4. Data Partitioning and Replication
Global replication strategy: CRDT operations can be replicated across regions to reduce latency for global users. DynamoDB Global Tables, cross-region Kafka replication, and S3 multi-region replication can be leveraged depending on requirements.
Kafka topics can be partitioned per document or group of documents to distribute load and parallelize processing.
Kafka ensures data replication across brokers, providing durability and failover.
For future global deployment, CRDT operations can be replicated across regions, leveraging Kafka or S3 for storage of deltas and snapshots.
5. Version Control and State Synchronization
Snapshots of the full document state are taken and stored periodically (Redis for fast cache, PostgreSQL as source of truth for documents and S3 for durable storage), but are used only for reconnections or new clients.
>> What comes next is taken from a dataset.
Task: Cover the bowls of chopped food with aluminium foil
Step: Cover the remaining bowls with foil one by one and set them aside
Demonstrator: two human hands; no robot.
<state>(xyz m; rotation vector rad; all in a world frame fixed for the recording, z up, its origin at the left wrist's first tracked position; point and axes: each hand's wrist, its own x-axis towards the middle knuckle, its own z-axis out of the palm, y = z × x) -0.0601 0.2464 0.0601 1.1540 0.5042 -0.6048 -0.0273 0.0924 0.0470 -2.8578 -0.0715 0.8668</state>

During normal operation, sending just the deltas ensures network efficiency and allows the system to scale to hundreds of thousands of simultaneous clients without overloading the server or network.
5.1 Version Control and Delta Replay
Each CRDT operation is recorded as a delta and stored in the event sourcing layer (DynamoDB / Kafka).
Snapshots (PostgreSQL / Redis) are taken periodically to provide a fast access point for reconnections or new clients.
Deltas allow replay of operations, enabling clients to reconstruct document state from any point in time.
Conflict resolution is handled deterministically by the LSEQ algorithm, ensuring eventual consistency across all replicas.
This approach supports auditability, as each operation is tied to a deterministic ID and metadata (author, timestamp), making it possible to trace the document’s edit history.